Pulmonary alveolar microlithiasis

Abstract

Pulmonary alveolar microlithiasis (PAM) is a fascinating rare lung disease that is associated with the accumulation of hydroxyapatite microliths within the lumen of the alveolar spaces. In most patients, PAM is discovered incidentally on radiographs performed for other purposes, and the typical disease course is characterised by slowly progressive respiratory insufficiency over decades. Recent genetic analyses that have revealed that the deficiency of the sodium-phosphate cotransporter NPT2B is the cause of PAM have enabled the development of powerful animal models that inform our approach to disease management and treatment. Here we review the epidemiology and molecular pathophysiology of PAM, as well as the diagnostic approach, clinical manifestations, radiographic and pathologic features, and clinical management of the disease. Although there are no proven treatments for PAM, progress in our understanding of disease pathogenesis is providing insights that suggest strategies for trials.

FIGURE 1

Radiographic findings in pulmonary alveolar microlithiasis. a) Chest radiograph depicting a fine, sand-like micronodular pattern with basilar predominance. b, c) High-resolution computed tomography with posterior lower lobe and anterior upper lobe micronodules, interlobular septal thickening, subpleural emphysema with predominance of small cysts. d) Mediastinal windows reveal calcific burden in the parenchyma and most concentrated in a peripheral septopleural location.

FIGURE 2

Pathologic findings in pulmonary alveolar microlithiasis (PAM). a) Lung explant from a 2-year-old boy transplanted for PAM showing lung regions with accentuation of the interlobular septa by microlith accumulations (arrow) and other regions with more diffuse accumulations of granular, gritty microliths (*). b, c) Histological sections showing microliths along interlobular septa (b, arrow) and areas with more diffuse microlith accumulations (c). d) Varying sized microliths are present both in the alveolar spaces and interstitium. e) The microliths are characteristically concentrically laminated calcified spherules. f) Calcium can be demonstrated in the microliths by Von Kossa stain. b–e) Haematoxylin and eosin stain; original magnifications ×20 (b, c), ×200 (d), ×1000 (e, f).

FIGURE 3

Scanning electron microscopy (SEM) and energy-dispersive spectroscopy (EDAX) of pulmonary alveolar microlithiasis (PAM). a, b) Microliths isolated from explanted lungs demonstrating a) the characteristic spherical structure and b) inorganic elemental signature.

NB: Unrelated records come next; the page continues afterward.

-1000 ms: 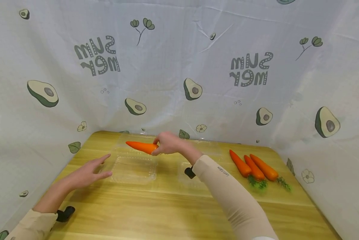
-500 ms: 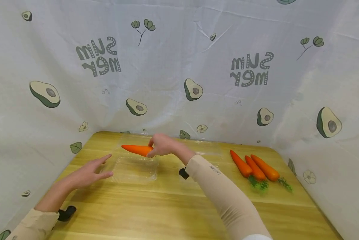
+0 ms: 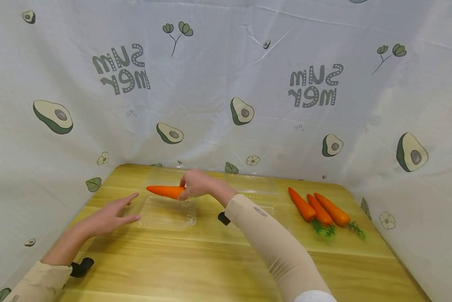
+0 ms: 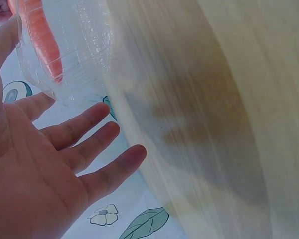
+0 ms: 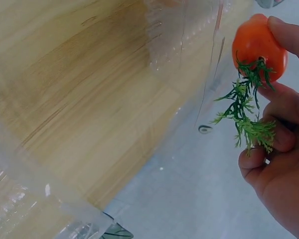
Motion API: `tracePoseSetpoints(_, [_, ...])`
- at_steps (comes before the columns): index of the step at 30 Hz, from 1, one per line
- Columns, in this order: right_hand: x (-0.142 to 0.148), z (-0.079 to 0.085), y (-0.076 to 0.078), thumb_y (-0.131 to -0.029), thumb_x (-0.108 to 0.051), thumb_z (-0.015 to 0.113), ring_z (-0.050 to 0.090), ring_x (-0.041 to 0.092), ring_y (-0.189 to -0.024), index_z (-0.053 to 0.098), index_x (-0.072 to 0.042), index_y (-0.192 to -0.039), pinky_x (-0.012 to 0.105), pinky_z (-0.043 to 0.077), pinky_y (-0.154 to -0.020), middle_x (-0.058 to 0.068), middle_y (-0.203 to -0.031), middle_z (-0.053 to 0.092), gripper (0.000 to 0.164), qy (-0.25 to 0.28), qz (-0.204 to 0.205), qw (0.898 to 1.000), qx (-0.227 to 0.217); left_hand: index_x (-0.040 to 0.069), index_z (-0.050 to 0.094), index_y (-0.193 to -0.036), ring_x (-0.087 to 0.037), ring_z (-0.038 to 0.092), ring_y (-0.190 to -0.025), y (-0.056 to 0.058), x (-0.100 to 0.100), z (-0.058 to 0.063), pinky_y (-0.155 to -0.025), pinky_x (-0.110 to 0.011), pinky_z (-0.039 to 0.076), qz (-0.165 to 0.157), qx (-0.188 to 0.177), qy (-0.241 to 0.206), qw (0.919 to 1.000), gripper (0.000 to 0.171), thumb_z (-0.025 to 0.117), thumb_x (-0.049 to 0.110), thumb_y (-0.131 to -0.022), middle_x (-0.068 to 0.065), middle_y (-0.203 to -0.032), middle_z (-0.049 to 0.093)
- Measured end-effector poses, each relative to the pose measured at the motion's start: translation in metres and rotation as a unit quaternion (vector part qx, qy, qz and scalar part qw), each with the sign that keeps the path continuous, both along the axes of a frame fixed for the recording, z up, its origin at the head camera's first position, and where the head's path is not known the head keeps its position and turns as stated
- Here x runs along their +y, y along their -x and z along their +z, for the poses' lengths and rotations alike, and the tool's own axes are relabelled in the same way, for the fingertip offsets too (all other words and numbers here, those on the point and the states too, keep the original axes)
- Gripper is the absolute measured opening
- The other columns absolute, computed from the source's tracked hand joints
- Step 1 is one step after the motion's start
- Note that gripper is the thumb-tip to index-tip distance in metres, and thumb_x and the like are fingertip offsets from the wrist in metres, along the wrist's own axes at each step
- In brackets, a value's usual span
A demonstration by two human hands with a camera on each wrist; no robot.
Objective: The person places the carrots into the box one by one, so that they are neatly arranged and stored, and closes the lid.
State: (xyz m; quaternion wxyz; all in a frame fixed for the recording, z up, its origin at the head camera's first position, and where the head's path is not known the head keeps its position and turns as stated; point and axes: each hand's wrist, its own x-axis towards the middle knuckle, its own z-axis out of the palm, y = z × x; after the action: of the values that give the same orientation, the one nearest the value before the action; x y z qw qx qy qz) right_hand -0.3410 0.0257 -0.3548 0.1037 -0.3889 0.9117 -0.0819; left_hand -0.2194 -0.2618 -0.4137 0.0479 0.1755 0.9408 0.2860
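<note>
An orange carrot (image 3: 166, 191) with a green leafy top (image 5: 251, 107) is pinched at its thick end by my right hand (image 3: 197, 183). Its pointed tip faces left. Directly beneath it, in the head view, lies a clear plastic container (image 3: 167, 212) with its lid raised behind. My left hand (image 3: 110, 216) hovers just left of that container, fingers spread and holding nothing. The left wrist view shows the palm of the left hand (image 4: 45, 164) near the container wall (image 4: 84, 45), with the carrot (image 4: 42, 42) seen through the plastic.
Three more carrots with green tops, among them a middle carrot (image 3: 319, 209), lie at the right of the wooden table (image 3: 196, 268). A second clear container, its lid (image 3: 252, 184) raised, stands partly behind the right arm. A printed curtain (image 3: 207, 84) closes off the back and sides.
My right hand has carried the carrot leftward and slightly lower, over the left container. The left hand has stayed in nearly the same place.
</note>
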Motion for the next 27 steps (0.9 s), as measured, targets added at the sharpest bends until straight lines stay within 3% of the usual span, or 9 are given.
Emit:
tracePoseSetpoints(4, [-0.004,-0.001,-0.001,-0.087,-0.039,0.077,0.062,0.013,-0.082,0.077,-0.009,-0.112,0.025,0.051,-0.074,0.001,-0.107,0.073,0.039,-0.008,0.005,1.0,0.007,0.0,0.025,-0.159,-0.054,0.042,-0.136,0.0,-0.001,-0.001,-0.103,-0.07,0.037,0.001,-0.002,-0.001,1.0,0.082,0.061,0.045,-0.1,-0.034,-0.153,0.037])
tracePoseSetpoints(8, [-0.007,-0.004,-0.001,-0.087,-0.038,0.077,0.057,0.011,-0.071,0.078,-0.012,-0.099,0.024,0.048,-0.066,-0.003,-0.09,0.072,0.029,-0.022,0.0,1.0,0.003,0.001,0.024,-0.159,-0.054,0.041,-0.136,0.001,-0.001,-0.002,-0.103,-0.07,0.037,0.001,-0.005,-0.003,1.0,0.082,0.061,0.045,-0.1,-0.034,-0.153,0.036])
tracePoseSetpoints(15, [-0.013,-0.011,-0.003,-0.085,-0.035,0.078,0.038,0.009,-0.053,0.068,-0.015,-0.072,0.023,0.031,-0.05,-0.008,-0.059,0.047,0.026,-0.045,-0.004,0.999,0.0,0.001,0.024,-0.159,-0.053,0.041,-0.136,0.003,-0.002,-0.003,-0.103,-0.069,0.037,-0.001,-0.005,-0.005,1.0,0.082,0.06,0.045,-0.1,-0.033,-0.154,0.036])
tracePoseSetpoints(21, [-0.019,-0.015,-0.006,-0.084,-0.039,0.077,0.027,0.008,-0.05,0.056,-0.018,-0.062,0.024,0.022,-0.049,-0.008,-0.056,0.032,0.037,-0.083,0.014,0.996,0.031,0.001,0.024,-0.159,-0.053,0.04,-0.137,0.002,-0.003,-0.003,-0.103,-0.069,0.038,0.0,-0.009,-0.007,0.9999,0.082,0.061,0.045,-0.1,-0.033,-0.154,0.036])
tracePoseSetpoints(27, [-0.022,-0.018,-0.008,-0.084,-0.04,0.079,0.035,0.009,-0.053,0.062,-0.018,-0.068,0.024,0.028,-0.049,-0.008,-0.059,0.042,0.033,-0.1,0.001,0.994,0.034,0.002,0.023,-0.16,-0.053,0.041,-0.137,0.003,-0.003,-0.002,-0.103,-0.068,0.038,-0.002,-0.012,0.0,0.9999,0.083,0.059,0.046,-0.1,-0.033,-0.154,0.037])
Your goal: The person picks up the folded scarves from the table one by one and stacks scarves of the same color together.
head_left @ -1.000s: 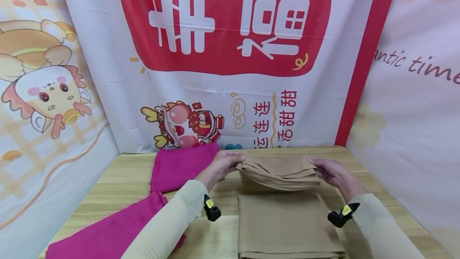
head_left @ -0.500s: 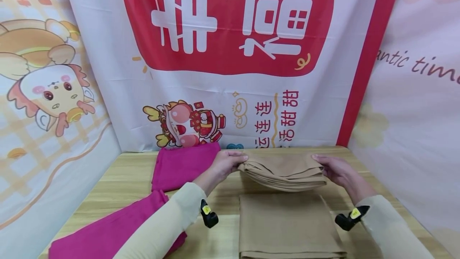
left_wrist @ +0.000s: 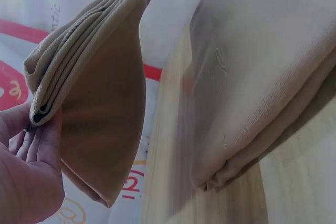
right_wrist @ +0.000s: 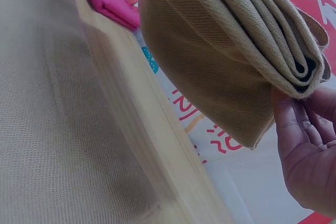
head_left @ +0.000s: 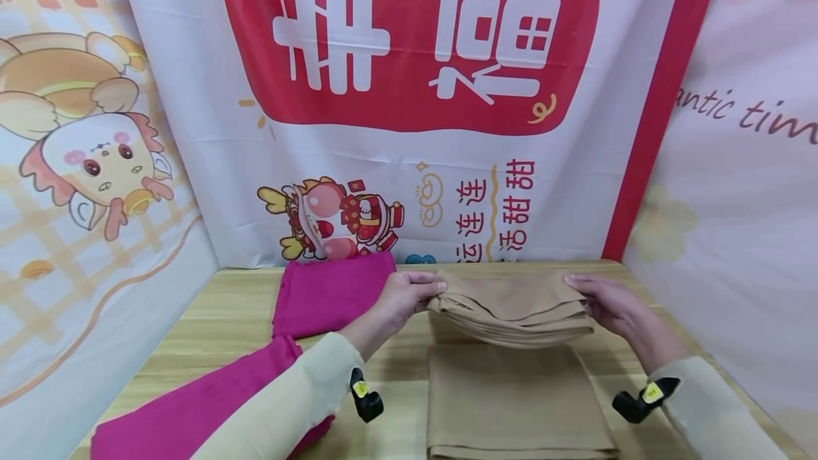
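Both hands hold up one folded tan cloth (head_left: pixel 511 318) by its two ends, and its middle sags. The left hand (head_left: pixel 404 297) pinches the left end between thumb and fingers. At the opposite end, the right hand (head_left: pixel 610 304) pinches the layered edges. Several folded layers show at the gripped corner of the cloth (left_wrist: pixel 94 103) in the left wrist view, and again in the right wrist view. A second folded tan cloth (head_left: pixel 511 403) lies flat on the table, nearer the person than the held one.
A folded magenta cloth (head_left: pixel 326 297) lies at the table's back left. Another magenta cloth (head_left: pixel 204 396) lies nearer, partly behind the left sleeve. Printed fabric hangs as walls behind and on both sides of the wooden table (head_left: pixel 211 311).
The held tan cloth is drawn slightly wider as the right hand moves to the right. Everything shifts a little rightward in the head view.
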The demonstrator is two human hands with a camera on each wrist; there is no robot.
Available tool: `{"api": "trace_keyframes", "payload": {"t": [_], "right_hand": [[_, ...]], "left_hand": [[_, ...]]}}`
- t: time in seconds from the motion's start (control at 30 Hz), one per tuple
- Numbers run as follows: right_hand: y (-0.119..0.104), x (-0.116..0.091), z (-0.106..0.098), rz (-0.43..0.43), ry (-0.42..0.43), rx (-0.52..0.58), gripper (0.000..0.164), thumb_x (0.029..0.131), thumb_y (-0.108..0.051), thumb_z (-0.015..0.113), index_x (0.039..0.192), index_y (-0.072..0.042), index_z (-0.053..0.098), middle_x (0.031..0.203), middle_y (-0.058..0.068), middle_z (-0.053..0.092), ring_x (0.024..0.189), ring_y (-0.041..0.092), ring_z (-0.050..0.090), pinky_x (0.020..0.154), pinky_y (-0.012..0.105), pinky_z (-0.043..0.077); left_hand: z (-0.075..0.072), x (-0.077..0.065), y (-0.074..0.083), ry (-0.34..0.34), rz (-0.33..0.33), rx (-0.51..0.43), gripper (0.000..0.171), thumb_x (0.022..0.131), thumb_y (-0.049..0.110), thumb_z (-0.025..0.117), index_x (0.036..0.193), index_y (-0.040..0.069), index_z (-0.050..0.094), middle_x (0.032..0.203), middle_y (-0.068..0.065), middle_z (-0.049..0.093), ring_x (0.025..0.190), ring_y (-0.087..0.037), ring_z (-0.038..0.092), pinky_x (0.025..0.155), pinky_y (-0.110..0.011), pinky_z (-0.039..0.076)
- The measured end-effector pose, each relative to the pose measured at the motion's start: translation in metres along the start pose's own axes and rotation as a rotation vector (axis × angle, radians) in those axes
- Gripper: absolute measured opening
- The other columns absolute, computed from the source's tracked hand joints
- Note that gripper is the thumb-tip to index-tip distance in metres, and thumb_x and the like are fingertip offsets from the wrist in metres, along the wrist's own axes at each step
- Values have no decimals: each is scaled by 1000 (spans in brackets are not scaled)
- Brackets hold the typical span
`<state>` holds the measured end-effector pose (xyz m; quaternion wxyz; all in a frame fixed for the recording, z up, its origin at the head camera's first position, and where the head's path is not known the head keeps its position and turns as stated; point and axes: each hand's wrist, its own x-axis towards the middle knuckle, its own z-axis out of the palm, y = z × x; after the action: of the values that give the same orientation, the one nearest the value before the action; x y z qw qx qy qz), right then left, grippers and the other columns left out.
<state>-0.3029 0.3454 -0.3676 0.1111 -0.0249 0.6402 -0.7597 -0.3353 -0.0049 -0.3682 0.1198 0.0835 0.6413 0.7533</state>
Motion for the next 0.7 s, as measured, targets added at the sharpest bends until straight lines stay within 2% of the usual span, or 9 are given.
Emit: {"api": "trace_keyframes", "payload": {"t": [0.13, 0.23, 0.37, 0.57, 0.7], "right_hand": [[-2, -5, -1, -26, -25, -9, 24, 92, -9, 45, 84, -14, 67, 77, -1, 64, 66, 8, 59, 57, 22, 49], [-3, -9, -2, -40, -47, -13, 27, 93, -8, 43, 84, -14, 67, 79, -1, 64, 69, 9, 59, 60, 24, 50], [-3, -13, -3, -55, -66, -9, 28, 94, -7, 41, 86, -14, 68, 82, 0, 65, 73, 10, 60, 64, 26, 50], [-2, -20, -6, -72, -120, -13, 31, 95, -7, 38, 91, -16, 68, 84, 0, 65, 75, 10, 61, 64, 26, 51], [-2, -25, -5, -68, -105, -28, 29, 94, -8, 40, 91, -16, 67, 84, 0, 65, 75, 11, 61, 64, 27, 51]], "left_hand": [[7, -18, 12, -5, 21, 21, 29, 76, 4, 68, 101, -9, 61, 100, -12, 63, 73, -13, 62, 65, -29, 52], [10, -22, 11, 4, 35, 19, 30, 74, 6, 70, 99, -8, 62, 96, -13, 63, 74, -14, 62, 65, -29, 52], [10, -19, 1, 22, 39, 19, 32, 70, 13, 74, 96, -4, 65, 101, -10, 62, 77, -15, 62, 66, -30, 52], [14, -31, 1, 23, 63, 2, 32, 70, 13, 75, 94, -5, 65, 111, -7, 59, 84, -16, 61, 68, -31, 52], [16, -40, 1, 29, 67, 8, 32, 69, 15, 76, 94, -3, 66, 110, -6, 59, 87, -16, 61, 70, -31, 51]]}}
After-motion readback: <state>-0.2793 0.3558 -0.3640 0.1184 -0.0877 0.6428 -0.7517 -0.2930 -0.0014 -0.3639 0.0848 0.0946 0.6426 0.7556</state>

Microlith (white arrow) in bronchoalveolar lavage (BAL) fluid with SEM (c) and EDAX characteristics that are similar to explant controls, demonstrating feasibility of using SEM and EDAX as a diagnostic BAL test for PAM. Note carbon spike associated with debris from lavage. Kα, Kβ and Lα represent X-rays emitted as electrons return to K and/or L electron shell. d) Inorganic elemental analysis of BAL microliths.

FIGURE 4

Diagnostic algorithm for patients with suspected pulmonary alveolar microlithiasis (PAM). Obtaining a family and genetic testing history is key. Thereafter, diagnostic modalities progress from least invasive to most invasive. HRCT: high-resolution computed tomography; BAL: bronchoalveolar lavage; VAT: video-assisted thoracoscopic biopsy.

FIGURE 5

Other examples of diffuse lung calcification. Computed tomography depicting examples of a, d) amyloidosis with calcified masses, lymphadenopathy and rare cysts, b, e) silicosis with peri-lymphatic calcified nodules, eggshell lymph node calcifications and conglomerate fibrosis, c) metastatic pulmonary calcification in chronic renal failure characterised by lobular ground-glass opacity with interlobular septal sparing and f) healed granulomas due to histoplasmosis with maximum intensity projection reformats.